Updated 2012-09-08 23:37:55 by RLE

This page presents some thoughts on a mechanism which is not currently available in Tcl -JCW

The unknown command is a powerful mechanism in Tcl to take over when an undefined command is called. It can seamlessly introduce shell-like "exec" calls in an interactive Tcl environment, and lazy package loading through auto_index, to name a few useful cases.

The question is: could a similar approach be used for variables and arrays?

Here's an example of what I have in mind: suppose you want to implement something which looks, walks, and quacks like an array, but isn't. One such use would be for arrays which are persistent, and not (yet) fully loaded in memory. Another would be to make remote data appear to be local.

Traces go a long way, as the "global shared arrays" of Tequila illustrate, but they only work with complete copies in memory for now.

The "trace add variable <blah> array <cmd>" which is available in recent Tcl versions seems to be yet another step in this direction. But from a brief test, I can't seem to get at what array request was being made, let alone taking over its function.
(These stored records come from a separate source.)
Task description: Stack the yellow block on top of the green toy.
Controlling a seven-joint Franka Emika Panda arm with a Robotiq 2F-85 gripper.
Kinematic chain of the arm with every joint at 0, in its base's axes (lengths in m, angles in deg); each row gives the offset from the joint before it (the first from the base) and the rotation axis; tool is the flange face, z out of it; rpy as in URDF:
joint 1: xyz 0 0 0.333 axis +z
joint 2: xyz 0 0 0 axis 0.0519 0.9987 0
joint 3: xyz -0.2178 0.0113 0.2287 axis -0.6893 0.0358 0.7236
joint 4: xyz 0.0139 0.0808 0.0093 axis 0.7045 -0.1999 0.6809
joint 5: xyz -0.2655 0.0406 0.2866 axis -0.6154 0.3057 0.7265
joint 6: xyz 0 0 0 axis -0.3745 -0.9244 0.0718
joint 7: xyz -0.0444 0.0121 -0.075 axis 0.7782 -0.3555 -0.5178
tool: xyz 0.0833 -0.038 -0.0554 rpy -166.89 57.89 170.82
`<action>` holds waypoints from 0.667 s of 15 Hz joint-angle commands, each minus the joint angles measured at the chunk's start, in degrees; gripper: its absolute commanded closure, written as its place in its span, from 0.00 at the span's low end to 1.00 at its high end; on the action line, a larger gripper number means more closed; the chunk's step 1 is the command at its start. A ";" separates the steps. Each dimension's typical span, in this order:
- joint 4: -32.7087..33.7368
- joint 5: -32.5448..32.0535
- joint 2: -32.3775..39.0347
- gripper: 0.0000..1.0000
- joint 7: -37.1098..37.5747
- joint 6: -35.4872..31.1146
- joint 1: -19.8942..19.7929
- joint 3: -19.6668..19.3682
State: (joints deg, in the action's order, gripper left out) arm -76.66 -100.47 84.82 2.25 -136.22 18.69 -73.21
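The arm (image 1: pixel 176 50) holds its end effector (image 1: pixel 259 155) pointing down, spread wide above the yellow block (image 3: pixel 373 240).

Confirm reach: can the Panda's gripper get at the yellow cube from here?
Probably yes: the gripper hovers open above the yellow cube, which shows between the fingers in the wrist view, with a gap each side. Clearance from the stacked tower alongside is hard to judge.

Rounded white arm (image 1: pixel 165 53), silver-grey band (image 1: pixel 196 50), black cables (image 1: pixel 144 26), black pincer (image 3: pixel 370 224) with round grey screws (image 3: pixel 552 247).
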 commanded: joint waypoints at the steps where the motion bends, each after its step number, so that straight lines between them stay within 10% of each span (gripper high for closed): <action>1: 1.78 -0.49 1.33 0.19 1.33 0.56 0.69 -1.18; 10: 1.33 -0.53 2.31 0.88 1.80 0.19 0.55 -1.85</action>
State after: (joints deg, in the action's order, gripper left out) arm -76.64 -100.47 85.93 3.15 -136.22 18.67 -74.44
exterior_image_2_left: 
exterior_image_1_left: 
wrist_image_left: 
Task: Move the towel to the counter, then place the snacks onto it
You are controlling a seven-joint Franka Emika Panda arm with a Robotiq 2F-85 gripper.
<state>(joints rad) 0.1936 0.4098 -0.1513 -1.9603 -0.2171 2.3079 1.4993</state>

A good example is "array names foo bar*". It would be nice if it were possible to catch that call for array foo, and return a list which matches the intended result, without actually having to set up the array with all the necessary name-value pairs.

How about extending the current trace syntax as follows: the code
   trace add variable foo array trigger
   set x [array names foo bar*]

leads to a call to trigger of the form:
   trigger foo {names bar*} array

And the return of this call is then used to set the value of "x".

Or maybe some variation - if the above breaks existing code.

Is this worth discussing further? Are there other ways to virtualize data?

OhyesohyesIwantit NOW.

That is, I see a lot of opportunities for data-on-demand.

This is, among other things, a nice fit for Tcl's event-based concurrency, channels, and congeniality toward laziness. IT as an industry (discipline, craft, ...) still has a long way to go in distribution of computations, and this sort of virtualization can only help.

Pondering a bit more, I see that I was mixing up two different issues:

  • intercepting all array activity to virtualize it
  • fake the existence of vars/arrays, as "unknown" does for commands

The first is more important to me -jcw

Good distinction.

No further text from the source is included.